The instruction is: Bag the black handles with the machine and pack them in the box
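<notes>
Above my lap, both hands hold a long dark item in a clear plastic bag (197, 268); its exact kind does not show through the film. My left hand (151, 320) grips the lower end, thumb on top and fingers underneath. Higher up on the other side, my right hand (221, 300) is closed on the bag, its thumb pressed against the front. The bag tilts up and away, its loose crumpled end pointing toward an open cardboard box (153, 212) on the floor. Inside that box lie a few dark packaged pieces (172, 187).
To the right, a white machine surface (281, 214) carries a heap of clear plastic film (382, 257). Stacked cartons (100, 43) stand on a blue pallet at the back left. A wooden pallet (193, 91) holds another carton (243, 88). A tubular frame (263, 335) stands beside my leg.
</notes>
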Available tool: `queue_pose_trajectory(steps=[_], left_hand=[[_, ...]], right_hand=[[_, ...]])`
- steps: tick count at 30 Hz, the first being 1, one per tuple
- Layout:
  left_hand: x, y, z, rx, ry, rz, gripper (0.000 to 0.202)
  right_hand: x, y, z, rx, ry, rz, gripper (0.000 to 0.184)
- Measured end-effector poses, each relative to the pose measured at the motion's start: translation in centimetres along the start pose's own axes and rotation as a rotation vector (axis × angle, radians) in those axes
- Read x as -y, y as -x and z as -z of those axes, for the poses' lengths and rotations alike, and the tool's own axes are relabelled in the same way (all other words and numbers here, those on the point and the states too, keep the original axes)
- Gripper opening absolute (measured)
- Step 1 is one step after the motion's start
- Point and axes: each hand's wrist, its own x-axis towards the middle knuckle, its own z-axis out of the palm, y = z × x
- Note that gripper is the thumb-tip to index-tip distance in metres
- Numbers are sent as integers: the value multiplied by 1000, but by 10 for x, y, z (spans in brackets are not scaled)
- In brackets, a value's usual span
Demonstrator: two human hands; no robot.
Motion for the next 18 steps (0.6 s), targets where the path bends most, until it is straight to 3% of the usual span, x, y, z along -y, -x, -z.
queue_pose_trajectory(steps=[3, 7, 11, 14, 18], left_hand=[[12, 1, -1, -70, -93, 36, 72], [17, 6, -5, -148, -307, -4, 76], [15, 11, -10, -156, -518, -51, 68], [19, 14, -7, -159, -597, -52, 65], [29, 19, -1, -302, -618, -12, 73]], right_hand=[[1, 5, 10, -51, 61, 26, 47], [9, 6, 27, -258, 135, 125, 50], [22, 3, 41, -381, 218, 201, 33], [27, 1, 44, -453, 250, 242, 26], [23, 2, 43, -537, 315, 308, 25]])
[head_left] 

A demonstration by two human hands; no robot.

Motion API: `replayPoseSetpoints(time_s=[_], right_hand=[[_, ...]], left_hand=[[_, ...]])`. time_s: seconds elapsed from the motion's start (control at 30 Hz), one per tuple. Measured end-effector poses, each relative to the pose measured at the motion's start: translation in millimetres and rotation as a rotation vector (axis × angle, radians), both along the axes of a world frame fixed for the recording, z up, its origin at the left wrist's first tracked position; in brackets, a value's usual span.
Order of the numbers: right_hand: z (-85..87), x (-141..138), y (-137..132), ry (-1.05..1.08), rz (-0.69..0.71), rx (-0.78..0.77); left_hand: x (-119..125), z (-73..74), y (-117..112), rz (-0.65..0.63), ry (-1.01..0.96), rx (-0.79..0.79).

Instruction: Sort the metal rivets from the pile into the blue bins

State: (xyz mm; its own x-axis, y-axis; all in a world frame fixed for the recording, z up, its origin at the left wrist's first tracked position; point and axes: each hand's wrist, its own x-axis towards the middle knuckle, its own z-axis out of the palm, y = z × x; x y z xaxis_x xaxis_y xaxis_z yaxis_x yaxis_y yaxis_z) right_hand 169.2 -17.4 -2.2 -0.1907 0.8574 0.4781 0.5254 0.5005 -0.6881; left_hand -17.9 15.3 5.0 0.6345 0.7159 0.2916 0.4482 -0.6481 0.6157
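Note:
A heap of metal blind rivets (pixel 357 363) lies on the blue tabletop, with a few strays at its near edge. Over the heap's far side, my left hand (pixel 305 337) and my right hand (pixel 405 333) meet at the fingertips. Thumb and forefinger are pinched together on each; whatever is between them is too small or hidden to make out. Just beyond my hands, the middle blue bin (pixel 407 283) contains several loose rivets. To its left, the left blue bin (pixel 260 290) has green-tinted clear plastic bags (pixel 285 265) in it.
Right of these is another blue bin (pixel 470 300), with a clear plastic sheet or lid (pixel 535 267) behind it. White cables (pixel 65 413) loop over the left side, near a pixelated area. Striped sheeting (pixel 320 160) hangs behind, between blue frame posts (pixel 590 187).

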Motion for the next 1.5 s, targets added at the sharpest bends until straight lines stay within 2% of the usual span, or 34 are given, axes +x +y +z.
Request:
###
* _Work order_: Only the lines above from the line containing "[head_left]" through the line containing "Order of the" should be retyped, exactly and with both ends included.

* _Output of the exercise_:
[head_left] 

A demonstration by two human hands; no robot.

Motion API: `replayPoseSetpoints(time_s=[_], right_hand=[[_, ...]], left_hand=[[_, ...]])`. time_s: seconds elapsed from the motion's start (control at 30 Hz), one per tuple. Measured end-effector poses, each relative to the pose measured at the motion's start: translation in millimetres and rotation as a rotation vector (axis × angle, radians), both along the axes of a world frame fixed for the recording, z up, its origin at the left wrist's first tracked position; in brackets, a value's usual span.
Order of the numbers: right_hand: z (-85..87), x (-141..138), y (-137..132), ry (-1.05..1.08), rz (-0.69..0.71), rx (-0.78..0.77); left_hand: x (-119..125), z (-73..74), y (-117..112), rz (-0.65..0.63), ry (-1.01..0.96), rx (-0.79..0.79).

Nothing else goes in the answer.